[Records from a data collection]

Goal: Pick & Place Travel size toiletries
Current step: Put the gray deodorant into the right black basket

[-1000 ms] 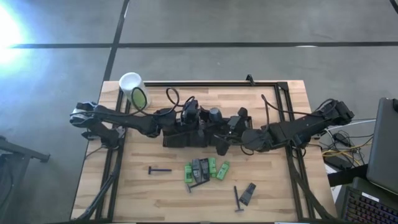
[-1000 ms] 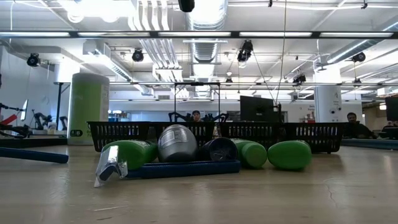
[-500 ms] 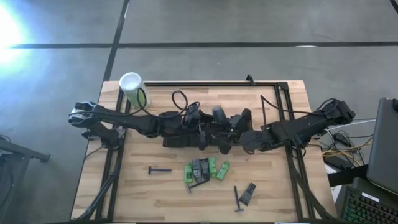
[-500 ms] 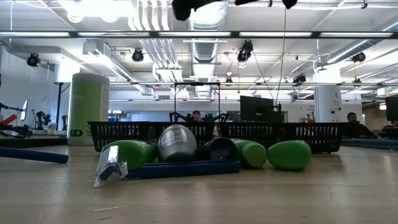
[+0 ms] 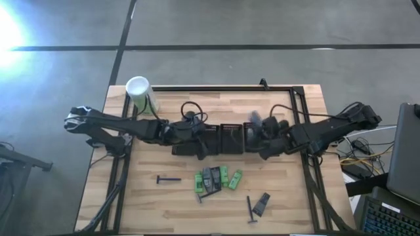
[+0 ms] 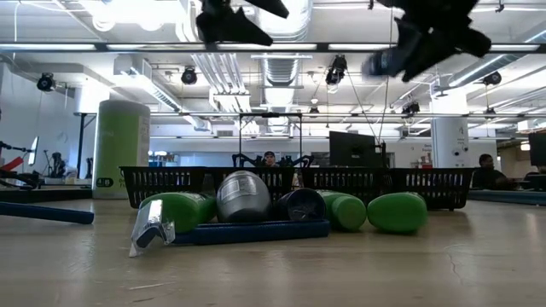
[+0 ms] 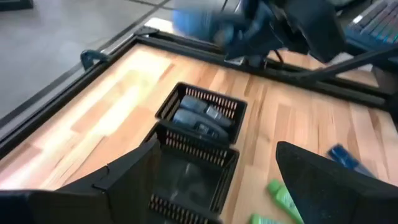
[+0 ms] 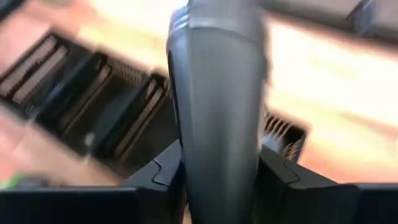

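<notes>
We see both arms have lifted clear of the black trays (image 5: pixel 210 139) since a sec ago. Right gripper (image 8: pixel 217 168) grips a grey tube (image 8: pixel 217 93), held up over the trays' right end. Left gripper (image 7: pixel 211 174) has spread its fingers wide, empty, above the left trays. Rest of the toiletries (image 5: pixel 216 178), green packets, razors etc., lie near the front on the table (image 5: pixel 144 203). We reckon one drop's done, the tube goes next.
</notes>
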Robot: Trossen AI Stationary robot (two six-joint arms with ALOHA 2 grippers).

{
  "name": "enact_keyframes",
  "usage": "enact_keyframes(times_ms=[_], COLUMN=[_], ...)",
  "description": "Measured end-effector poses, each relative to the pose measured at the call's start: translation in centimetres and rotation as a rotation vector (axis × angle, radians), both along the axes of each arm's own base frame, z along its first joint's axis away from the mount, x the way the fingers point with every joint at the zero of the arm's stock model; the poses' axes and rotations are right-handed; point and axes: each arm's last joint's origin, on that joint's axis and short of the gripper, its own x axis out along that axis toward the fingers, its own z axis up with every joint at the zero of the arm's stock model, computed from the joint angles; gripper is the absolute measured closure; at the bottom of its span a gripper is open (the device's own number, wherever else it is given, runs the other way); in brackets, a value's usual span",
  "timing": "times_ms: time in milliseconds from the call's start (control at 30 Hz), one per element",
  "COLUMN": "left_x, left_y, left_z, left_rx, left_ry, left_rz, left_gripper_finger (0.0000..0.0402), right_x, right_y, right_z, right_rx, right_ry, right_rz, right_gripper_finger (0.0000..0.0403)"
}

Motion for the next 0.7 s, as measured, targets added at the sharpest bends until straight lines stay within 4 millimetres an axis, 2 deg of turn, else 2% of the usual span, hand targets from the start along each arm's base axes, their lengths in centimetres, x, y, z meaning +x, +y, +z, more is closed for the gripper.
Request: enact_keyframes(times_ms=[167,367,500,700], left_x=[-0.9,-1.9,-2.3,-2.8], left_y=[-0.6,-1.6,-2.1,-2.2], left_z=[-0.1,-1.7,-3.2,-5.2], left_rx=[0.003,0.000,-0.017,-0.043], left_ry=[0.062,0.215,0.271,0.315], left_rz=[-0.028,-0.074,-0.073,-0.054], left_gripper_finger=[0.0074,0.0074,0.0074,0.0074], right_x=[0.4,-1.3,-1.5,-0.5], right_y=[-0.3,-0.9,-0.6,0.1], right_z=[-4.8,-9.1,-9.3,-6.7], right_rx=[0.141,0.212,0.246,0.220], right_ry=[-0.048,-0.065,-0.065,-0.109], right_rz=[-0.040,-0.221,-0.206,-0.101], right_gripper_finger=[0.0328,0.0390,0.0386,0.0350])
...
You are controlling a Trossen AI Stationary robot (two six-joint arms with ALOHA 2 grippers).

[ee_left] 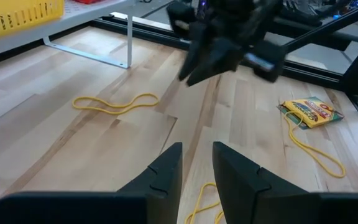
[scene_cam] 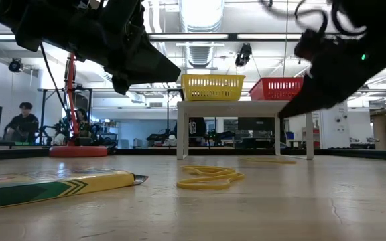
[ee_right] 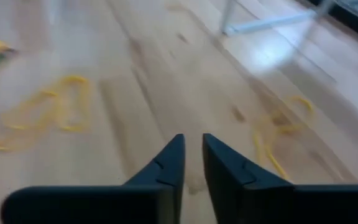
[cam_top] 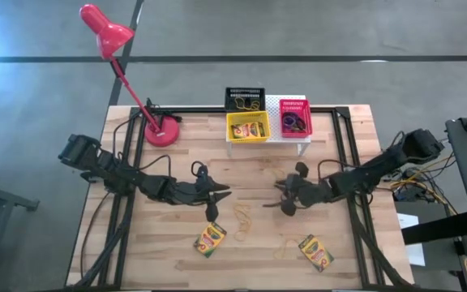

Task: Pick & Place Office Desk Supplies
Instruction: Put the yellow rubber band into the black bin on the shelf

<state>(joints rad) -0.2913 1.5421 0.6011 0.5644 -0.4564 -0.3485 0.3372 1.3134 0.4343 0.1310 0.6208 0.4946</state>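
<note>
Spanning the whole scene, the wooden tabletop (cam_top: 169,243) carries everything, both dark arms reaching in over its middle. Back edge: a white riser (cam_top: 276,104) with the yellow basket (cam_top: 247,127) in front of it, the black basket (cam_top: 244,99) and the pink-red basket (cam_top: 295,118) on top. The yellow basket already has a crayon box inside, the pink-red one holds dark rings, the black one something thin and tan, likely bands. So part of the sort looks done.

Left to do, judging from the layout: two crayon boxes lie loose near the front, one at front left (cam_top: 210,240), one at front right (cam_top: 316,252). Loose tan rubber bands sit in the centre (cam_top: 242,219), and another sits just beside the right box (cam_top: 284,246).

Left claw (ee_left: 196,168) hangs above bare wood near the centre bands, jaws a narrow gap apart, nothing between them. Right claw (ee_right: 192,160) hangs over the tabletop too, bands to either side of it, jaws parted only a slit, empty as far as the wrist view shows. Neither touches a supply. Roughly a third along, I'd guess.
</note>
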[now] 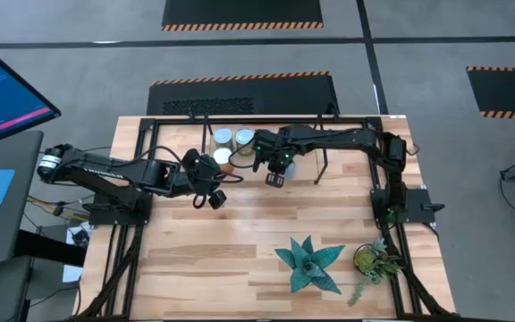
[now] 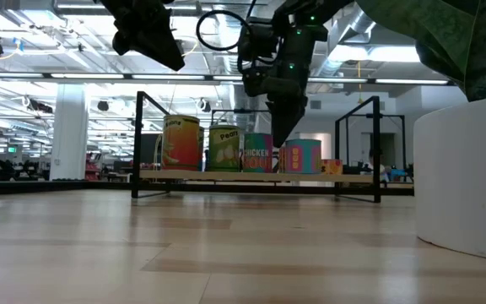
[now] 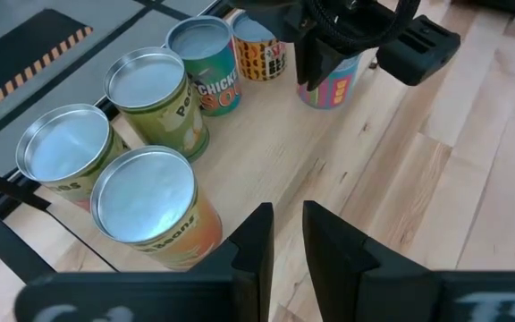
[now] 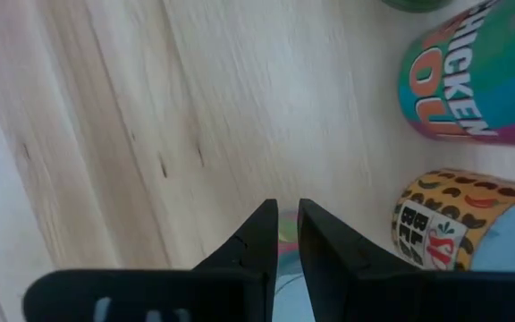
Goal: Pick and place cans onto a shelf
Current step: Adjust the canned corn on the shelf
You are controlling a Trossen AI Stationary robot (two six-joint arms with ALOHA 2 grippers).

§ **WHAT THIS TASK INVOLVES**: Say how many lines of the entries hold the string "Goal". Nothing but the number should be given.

§ **EXPECTED ANSWER**: 2